6. The method of any of claims 4 and 5, wherein the number of missing values of the dataset is lower than 30% of the total number of values in the dataset, for example lower than 20% of the total number of values in the dataset.

7. The method of any of claims 4 to 6, wherein determining a given respective filling value for a given missing value of a given variable for the given well comprises inferring the given missing value from one or more values of the given variable in the dataset.

8. The method of claim 7, wherein the inferring is performed from: historical values of the given variable for the given well, and/or values of the given variable for neighbouring wells.

9. The method of claim 7 or 8, wherein the inferring comprises: computing a mean; or applying a machine-learnt inference model.

10. The method of any of claims 1 to 9, wherein the method further comprises, prior to the learning, analysing the dataset to obtain a set of key variables from the one or more geoscience variables, the learning being then based on a restriction of the dataset to the key variables associated to the respective ground truth value.

11. The method of any of claims I to 11, wherein the element is one of lithium, cobalt, nickel, or cadmium. 29

12. A computer-implemented method for predicting a concentration of an element in produced water of a given well of hydrocarbon production in a hydrocarbon reservoir having wells of hydrocarbon production, the method comprising: providing a predictive model learnt according to the method of any one of claims 1 to 11; and predicting the concentration of the element in the given well by applying the predictive model to values of the one or more geoscience well-wise variables corresponding to the given well.
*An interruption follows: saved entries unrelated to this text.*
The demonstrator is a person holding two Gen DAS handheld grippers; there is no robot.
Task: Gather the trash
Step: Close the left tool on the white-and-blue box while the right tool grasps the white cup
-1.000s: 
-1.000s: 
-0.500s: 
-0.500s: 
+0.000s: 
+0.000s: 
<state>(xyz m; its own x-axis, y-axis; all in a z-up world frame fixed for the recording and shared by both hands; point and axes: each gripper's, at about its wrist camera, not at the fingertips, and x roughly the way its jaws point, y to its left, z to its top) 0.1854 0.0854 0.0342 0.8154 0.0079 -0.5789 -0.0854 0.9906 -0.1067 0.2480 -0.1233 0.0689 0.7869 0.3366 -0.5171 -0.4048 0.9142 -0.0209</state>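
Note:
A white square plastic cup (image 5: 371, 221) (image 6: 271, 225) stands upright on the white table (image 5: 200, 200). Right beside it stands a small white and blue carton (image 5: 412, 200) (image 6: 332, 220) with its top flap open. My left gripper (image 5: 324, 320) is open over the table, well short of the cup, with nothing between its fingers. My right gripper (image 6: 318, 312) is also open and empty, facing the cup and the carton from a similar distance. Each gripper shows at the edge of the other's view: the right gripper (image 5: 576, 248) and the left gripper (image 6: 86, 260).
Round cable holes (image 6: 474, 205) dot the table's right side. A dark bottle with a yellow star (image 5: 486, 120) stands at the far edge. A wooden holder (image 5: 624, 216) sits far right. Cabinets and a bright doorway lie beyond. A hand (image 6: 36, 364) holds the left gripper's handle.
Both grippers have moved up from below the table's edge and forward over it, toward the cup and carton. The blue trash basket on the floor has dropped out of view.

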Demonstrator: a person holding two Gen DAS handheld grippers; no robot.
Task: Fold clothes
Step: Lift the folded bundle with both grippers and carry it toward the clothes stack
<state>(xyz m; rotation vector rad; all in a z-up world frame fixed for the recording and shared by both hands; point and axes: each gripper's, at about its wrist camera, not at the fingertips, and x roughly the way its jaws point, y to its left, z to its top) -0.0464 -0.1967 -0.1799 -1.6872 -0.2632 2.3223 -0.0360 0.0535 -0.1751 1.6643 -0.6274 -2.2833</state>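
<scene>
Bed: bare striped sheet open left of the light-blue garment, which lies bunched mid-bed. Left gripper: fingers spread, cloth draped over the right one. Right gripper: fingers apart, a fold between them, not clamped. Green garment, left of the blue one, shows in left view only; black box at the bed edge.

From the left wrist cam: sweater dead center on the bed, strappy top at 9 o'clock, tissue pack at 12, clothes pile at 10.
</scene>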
13. A computer program comprising instructions for performing the method according to any one of claims 1 to 11 and/or the method according to claim 12.

14. A device including computer readable storage medium having recorded thereon the computer program of claim 13.

15. The device of claim 14, wherein the device further comprises a processor coupled to a memory and a graphical user interface, the memory having recorded thereon the computer program of claim 13.